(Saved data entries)
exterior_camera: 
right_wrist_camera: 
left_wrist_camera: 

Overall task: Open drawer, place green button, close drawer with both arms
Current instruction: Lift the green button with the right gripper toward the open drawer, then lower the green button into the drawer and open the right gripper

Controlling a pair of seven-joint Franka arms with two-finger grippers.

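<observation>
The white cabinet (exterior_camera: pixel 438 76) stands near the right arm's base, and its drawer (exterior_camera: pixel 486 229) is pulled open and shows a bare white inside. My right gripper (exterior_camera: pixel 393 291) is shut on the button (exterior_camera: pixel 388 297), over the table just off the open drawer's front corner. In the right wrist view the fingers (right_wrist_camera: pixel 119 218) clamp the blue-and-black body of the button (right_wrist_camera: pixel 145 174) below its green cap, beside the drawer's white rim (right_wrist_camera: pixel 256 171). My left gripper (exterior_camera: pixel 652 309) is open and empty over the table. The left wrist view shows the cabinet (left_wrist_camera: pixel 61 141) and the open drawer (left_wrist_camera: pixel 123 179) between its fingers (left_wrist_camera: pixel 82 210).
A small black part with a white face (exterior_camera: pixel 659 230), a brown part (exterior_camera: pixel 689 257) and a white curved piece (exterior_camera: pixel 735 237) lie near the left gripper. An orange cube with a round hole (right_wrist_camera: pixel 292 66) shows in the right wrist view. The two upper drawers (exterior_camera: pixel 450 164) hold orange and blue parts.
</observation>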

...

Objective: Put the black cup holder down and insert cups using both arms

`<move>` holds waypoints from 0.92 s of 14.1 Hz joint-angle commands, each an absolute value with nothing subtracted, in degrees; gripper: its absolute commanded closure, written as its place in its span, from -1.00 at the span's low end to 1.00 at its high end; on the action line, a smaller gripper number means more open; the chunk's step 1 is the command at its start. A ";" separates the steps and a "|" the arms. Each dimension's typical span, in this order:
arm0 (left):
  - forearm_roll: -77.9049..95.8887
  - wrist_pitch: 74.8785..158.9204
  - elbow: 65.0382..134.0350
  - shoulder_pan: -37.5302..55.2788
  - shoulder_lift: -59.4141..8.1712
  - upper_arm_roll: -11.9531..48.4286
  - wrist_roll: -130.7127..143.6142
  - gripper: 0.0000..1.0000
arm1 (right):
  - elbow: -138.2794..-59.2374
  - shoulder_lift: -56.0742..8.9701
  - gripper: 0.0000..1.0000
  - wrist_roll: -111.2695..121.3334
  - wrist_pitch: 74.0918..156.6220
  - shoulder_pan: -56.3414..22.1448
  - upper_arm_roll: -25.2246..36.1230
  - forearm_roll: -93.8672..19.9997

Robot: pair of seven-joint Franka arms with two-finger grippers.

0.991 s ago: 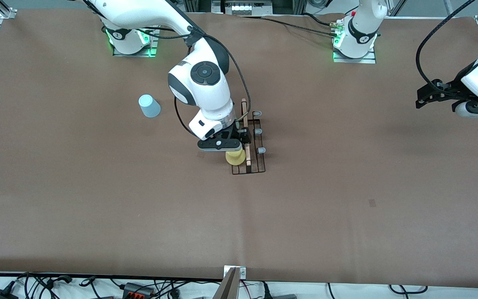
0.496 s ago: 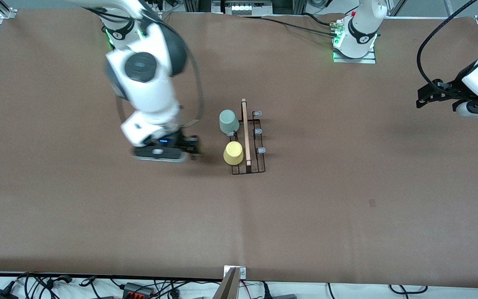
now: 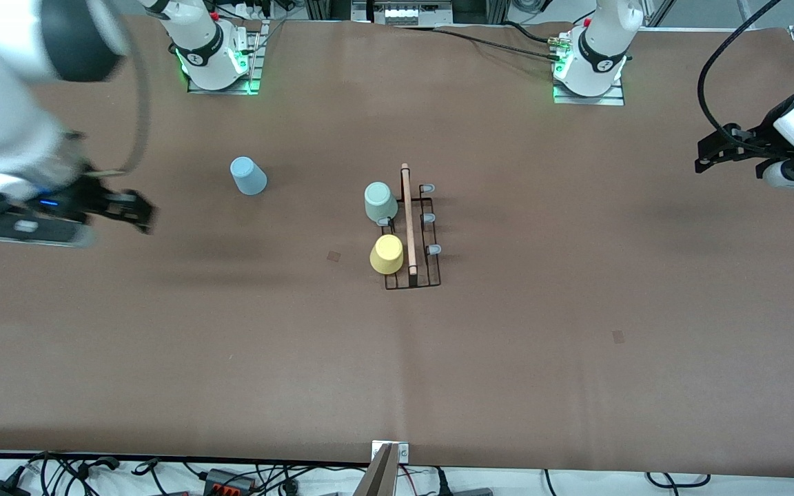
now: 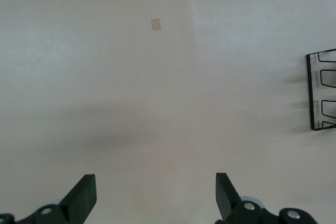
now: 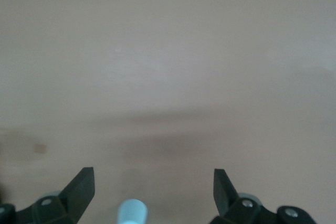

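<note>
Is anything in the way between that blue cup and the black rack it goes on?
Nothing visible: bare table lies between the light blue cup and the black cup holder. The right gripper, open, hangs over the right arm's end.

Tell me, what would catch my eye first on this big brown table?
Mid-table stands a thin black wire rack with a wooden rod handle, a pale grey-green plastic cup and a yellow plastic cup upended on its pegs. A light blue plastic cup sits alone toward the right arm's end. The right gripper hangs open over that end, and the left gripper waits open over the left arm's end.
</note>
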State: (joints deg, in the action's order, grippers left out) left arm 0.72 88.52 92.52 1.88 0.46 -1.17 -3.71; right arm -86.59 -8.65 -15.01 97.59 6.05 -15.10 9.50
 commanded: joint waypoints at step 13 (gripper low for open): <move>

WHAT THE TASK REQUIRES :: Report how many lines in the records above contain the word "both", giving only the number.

TASK SOLUTION :: 2